● **Recorded data**
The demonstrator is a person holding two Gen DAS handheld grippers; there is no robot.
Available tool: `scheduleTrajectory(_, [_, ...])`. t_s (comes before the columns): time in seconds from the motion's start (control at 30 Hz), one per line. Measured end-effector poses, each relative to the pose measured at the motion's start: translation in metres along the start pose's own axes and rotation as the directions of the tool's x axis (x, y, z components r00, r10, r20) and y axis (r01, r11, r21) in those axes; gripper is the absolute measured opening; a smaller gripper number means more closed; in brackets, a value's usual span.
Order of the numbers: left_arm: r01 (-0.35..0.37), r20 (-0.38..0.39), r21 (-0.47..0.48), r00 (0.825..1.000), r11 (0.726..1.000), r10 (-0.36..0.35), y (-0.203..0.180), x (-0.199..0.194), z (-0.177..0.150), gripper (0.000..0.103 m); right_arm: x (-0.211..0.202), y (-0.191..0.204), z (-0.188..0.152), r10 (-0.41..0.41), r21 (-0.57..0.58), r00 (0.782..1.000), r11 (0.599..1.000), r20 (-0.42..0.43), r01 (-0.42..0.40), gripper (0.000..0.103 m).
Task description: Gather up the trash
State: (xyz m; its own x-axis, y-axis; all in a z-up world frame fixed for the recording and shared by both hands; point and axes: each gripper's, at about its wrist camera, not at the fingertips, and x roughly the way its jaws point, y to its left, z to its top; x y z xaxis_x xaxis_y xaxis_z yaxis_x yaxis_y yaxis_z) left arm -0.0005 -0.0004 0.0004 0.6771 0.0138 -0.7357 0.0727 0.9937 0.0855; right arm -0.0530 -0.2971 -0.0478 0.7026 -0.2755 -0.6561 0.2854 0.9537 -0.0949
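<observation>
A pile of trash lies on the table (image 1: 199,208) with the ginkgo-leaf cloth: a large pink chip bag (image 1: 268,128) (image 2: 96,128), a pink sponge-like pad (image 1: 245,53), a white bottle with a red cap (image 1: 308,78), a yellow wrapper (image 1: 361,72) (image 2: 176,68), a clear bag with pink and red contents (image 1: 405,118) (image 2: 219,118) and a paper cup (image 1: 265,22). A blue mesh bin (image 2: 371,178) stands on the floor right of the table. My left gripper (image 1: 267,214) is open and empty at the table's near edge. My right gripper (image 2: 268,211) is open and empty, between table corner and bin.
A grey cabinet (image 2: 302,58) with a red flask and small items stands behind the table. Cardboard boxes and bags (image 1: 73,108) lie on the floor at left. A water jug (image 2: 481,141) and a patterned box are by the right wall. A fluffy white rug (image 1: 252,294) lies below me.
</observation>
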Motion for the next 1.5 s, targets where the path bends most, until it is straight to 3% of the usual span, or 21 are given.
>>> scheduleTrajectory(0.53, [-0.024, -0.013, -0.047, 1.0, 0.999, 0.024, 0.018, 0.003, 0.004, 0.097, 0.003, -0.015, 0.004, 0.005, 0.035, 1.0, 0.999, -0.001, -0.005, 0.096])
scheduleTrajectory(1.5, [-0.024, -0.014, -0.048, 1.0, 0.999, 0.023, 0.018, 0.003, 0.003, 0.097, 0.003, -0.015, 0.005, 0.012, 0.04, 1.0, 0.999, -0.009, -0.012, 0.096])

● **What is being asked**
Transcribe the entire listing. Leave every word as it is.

● **Answer for this exercise**
The demonstrator is a person holding two Gen DAS handheld grippers; there is no robot.
Available tool: `scheduleTrajectory(_, [_, ...])`. t_s (comes before the columns): time in seconds from the motion's start (control at 30 Hz), one per line. Measured end-effector poses, each relative to the pose measured at the motion's start: translation in metres along the start pose's own axes and rotation as the directions of the tool's x axis (x, y, z components r00, r10, r20) and y axis (r01, r11, r21) in those axes; gripper is the absolute measured opening; a smaller gripper number means more closed; in brackets, a value's usual span.
Order of the numbers: left_arm: r01 (-0.35..0.37), r20 (-0.38..0.39), r21 (-0.47..0.48), r00 (0.825..1.000), r11 (0.726..1.000), r10 (-0.36..0.35), y (-0.203..0.180), x (-0.199..0.194), z (-0.177..0.150), gripper (0.000..0.103 m); right_arm: x (-0.211..0.202), y (-0.191..0.204), z (-0.188..0.152), r10 (-0.41..0.41), r21 (-0.57..0.58), r00 (0.782..1.000), r11 (0.599..1.000), r20 (-0.42..0.43), r01 (-0.42..0.40), gripper (0.000..0.103 m).
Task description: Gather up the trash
State: (xyz m; its own x-axis, y-axis; all in a z-up world frame fixed for the recording and shared by both hands; point and axes: each gripper's, at about its wrist camera, not at the fingertips, and x roughly the way its jaws point, y to its left, z to its top; x y z xaxis_x xaxis_y xaxis_z yaxis_x yaxis_y yaxis_z) left arm -0.0005 -0.0004 0.0004 0.6771 0.0138 -0.7357 0.0727 0.9937 0.0855; right arm -0.0530 -0.2971 -0.0478 0.7026 -0.2755 -0.6561 0.2854 0.9537 -0.0949
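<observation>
A pile of trash lies on the table (image 1: 199,208) with the ginkgo-leaf cloth: a large pink chip bag (image 1: 268,128) (image 2: 96,128), a pink sponge-like pad (image 1: 245,53), a white bottle with a red cap (image 1: 308,78), a yellow wrapper (image 1: 361,72) (image 2: 176,68), a clear bag with pink and red contents (image 1: 405,118) (image 2: 219,118) and a paper cup (image 1: 265,22). A blue mesh bin (image 2: 371,178) stands on the floor right of the table. My left gripper (image 1: 267,214) is open and empty at the table's near edge. My right gripper (image 2: 268,211) is open and empty, between table corner and bin.
A grey cabinet (image 2: 302,58) with a red flask and small items stands behind the table. Cardboard boxes and bags (image 1: 73,108) lie on the floor at left. A water jug (image 2: 481,141) and a patterned box are by the right wall. A fluffy white rug (image 1: 252,294) lies below me.
</observation>
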Motion for the next 1.5 s, targets where the path bends most, until it is straight to 3% of the usual span, or 21 are given.
>>> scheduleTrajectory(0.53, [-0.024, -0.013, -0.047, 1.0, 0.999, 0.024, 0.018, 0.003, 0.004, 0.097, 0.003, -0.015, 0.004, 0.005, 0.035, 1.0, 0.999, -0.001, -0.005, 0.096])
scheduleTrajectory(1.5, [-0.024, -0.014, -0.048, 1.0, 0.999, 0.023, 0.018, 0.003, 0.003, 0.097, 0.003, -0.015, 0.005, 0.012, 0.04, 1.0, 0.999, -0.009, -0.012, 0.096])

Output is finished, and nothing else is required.